A Pakistani cleric yesterday announced a US$1 million bounty for killing a cartoonist who drew the prophet Mohammed, as thousands joined street rallies across the country and authorities arrested scores of protesters.
Police put another Islamist leader under house detention amid fears that the demonstrations held after Friday prayers would turn violent, after riots this week killed five people, but most protests passed off peacefully.
Denmark announced it had temporarily closed its embassy in Pakistan after a week of riots. The country also advised against all travel to Pakistan and urged Danes still in the country to leave.
Denmark has already temporarily closed its embassies in Lebanon, Syria, Iran and Indonesia after anti-Danish protests and threats against staff.
Fearing more riots, Pakistan deployed thousands of security forces in major cities as crowds took to the streets. About 7,000 staged a protest at Rawalpindi, 5,000 in the southwestern city of Quetta and about 5,000 in the southern city of Karachi. Police arrested 125 protesters in the eastern city of Multan for violating a ban on rallies in Punjab province, and detained 70 others in Karachi.

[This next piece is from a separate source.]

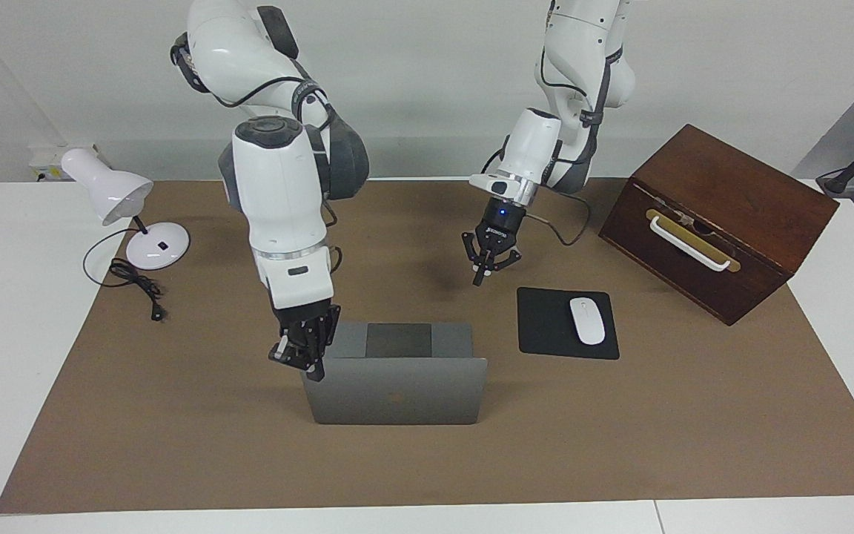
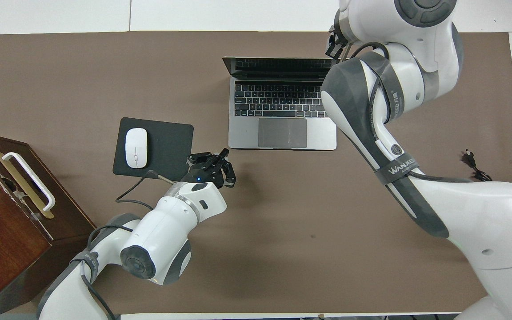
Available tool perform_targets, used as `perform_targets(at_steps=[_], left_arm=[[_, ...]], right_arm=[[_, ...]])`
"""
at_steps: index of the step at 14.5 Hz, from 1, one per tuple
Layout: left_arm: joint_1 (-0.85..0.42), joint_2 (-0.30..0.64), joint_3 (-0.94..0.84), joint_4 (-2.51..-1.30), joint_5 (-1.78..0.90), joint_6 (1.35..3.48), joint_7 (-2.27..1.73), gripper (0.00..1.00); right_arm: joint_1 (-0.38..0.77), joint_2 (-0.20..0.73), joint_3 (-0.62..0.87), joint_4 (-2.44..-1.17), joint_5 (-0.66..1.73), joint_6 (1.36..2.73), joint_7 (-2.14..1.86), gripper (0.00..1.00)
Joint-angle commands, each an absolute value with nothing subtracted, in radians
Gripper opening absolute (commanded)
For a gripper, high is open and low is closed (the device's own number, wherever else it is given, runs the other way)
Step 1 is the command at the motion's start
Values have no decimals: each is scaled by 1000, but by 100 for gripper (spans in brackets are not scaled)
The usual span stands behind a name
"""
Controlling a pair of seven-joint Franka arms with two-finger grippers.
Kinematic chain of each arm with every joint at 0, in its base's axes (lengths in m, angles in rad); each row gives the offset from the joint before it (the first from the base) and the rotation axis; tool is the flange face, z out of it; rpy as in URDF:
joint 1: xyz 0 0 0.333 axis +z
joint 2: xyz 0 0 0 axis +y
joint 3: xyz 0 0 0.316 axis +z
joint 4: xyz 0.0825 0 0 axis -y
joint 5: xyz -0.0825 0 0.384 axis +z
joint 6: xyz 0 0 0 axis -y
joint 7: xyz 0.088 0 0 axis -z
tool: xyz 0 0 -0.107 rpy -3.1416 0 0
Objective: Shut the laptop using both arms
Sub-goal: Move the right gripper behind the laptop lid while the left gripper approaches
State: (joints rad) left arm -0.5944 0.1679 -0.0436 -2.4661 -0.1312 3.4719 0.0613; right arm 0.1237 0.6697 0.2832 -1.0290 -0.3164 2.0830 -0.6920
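While the laptop point(image 1: 397, 374) stood open on the brown mat point(image 1: 175, 445), its lid partly lowered, the facing view showed the right gripper point(image 1: 301, 354) at the lid's top corner toward the right arm's end; whether its fingers were spread or closed could not be told. The left gripper point(image 1: 491, 261) hung over bare mat with fingers spread, apart from the laptop, near the mouse pad point(image 1: 545, 326).

Overhead, the laptop point(image 2: 278, 111) lay beside the mouse pad point(image 2: 167, 146). The right gripper point(image 2: 337, 43) sat at the lid's corner; the left gripper point(image 2: 220, 166) was over the mat beside the pad.
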Motion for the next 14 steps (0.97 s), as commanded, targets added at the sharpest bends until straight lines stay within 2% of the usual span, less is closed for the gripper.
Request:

In the city of Peshawar, prayer leader Mohammed Yousaf Qureshi announced the bounty for killing a cartoonist to about 1,000 people outside the Mohabat Khan mosque, where worshippers burned a flag of Denmark and an effigy of the Danish prime minister.

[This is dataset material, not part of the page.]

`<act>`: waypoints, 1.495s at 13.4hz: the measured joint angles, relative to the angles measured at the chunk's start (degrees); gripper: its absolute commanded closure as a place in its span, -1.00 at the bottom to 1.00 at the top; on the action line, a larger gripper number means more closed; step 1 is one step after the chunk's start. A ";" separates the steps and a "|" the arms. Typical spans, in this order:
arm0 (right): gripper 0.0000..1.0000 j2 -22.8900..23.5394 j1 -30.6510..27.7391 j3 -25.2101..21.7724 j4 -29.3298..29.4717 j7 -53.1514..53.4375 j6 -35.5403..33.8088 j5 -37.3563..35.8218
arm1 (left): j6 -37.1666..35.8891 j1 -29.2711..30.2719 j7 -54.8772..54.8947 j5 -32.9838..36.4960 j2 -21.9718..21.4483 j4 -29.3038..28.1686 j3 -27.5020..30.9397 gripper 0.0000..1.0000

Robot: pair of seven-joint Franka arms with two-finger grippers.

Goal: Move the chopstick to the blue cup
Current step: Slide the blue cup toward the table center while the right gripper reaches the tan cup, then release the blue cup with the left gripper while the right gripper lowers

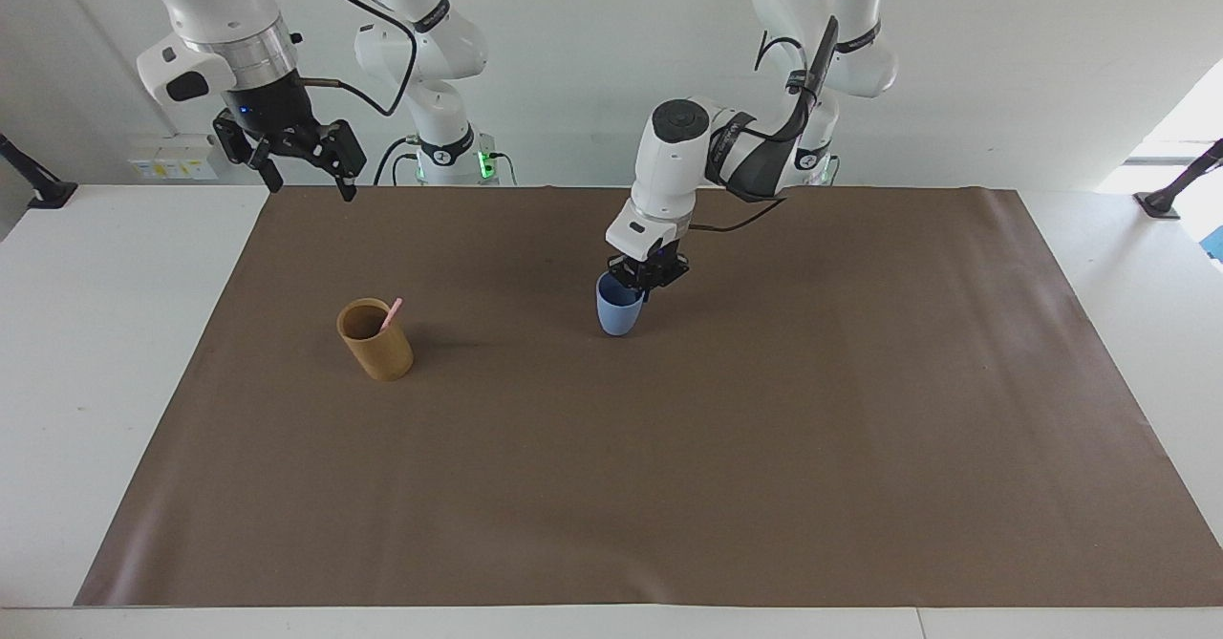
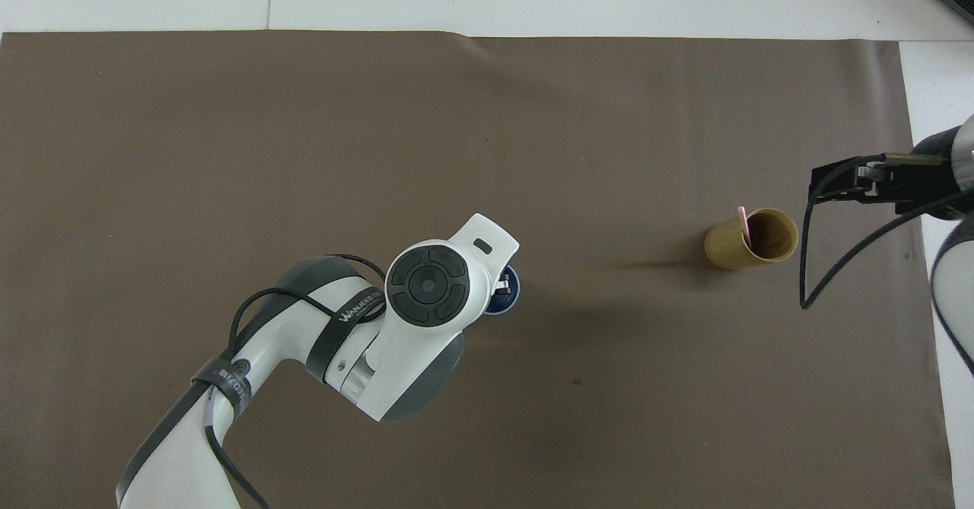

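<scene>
The blue cup (image 1: 618, 314) stands upright near the middle of the brown mat; in the overhead view only part of the blue cup (image 2: 511, 297) shows under the arm. My left gripper (image 1: 640, 287) is shut on its rim, one finger inside the cup. I cannot tell if the cup is off the mat. The pale-pink chopstick (image 1: 391, 314) leans inside the tan cup (image 1: 376, 341), toward the right arm's end; they also show in the overhead view as the chopstick (image 2: 743, 225) and the tan cup (image 2: 749, 240). My right gripper (image 1: 306, 179) is open and empty, high over the mat's edge.
The brown mat (image 1: 669, 486) covers most of the white table (image 1: 86, 352). A black clamp (image 1: 38, 185) stands at the right arm's end of the table and another clamp (image 1: 1170, 190) at the left arm's end.
</scene>
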 measured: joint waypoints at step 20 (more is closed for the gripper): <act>0.32 9.13 5.45 0.47 -4.12 5.78 3.39 -3.41 | -24.76 29.85 34.04 0.09 -17.05 4.53 2.59 -1.00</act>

He said the mosque and his religious school would give 1.5 million rupees (US$25,000) and a car, while a local jewelers' association would give another US$1 million. No representative of the association was available to confirm it had made the offer.
"This is a unanimous decision of by all imams of Islam that whoever insults the prophet deserves to be killed and whoever will take this insulting man to his end, will get this prize," Qureshi said.
Qureshi did not name a specific cartoonist. He did not appear aware that 12 different people had drawn the pictures -- considered blasphemous by Muslims.